Fear trumps science, as usual


     So ... half the government is telling us that Ebola is very hard to catch, which seems to be true, in that you have to actually handle the bodily fluids of the infected. You can't breath it in on the subway.
     Meanwhile, the other half of the government is calling for travel bans and quarantines and military involvement, and medical care workers who come back from Africa, even if they seem to be a little sick, or not sick at all, are being forcibly quarantined, despite the fact that the only people who are really at risk of catching the disease are the people caring for them.
     Which is it? 
     To me, the really bad thing about the Great American Ebola Scare of 2014, beside the fact that it happened and is still happening, is that next time some genuinely contagious disease occurs, our country will be less ready to cope with it, because people will look back at this enormous to-do over nearly nothing that we put ourselves through over Ebola, the little virus that cried wolf. (Not that it isn't a serious problem in Africa. But we aren't in Africa). 
     The top of the news just now was a nurse who apparently never had the disease is now coming out of the quarantine she never should have been put under in the first place. And of course she might sue.
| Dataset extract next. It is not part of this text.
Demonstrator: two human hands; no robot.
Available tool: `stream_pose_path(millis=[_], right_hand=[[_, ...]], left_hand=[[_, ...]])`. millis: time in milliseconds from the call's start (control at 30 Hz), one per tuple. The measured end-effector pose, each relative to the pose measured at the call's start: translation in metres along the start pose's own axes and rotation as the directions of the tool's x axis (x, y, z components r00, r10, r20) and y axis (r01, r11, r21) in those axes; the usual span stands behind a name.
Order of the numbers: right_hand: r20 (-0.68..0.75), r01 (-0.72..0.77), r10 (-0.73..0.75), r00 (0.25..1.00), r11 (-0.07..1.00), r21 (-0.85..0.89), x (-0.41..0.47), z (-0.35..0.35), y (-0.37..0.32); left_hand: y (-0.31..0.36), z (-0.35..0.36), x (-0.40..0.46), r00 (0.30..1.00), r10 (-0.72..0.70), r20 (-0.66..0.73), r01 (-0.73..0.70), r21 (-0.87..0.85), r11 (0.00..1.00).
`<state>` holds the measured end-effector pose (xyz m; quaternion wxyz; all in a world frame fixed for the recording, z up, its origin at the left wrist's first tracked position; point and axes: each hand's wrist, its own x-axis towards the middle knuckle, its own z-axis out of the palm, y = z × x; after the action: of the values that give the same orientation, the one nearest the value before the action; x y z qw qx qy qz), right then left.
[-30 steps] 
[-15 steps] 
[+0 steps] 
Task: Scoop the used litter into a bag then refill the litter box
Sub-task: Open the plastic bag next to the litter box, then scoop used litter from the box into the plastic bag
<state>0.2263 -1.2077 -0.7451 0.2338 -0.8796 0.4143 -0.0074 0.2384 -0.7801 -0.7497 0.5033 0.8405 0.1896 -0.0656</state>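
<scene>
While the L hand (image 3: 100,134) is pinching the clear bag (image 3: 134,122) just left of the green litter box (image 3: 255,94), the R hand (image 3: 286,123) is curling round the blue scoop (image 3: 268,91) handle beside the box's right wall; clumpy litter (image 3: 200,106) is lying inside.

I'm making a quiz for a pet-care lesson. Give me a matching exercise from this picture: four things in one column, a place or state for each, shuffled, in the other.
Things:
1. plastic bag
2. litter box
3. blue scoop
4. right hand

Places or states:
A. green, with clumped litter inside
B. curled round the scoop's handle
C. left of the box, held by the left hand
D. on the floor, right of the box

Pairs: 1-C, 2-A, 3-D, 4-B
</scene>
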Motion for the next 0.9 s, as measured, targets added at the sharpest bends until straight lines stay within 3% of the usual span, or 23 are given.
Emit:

I have a hard time believing that that is really the most important thing going on in the world right now. We should be so lucky. Deep breath time.

2 comments:

  1. I have had a couple of MDs that I see tell me that we should restrict anyone that has been in the infected countries from entering here, other than medical personnel, who would be required to enter quarantine, when they return.
    Both said that the government hasn't the faintest idea what to do & is currently beholden to political correctness, because of the implication of racism, as to why they won't end people from that area of West Africa entering the US.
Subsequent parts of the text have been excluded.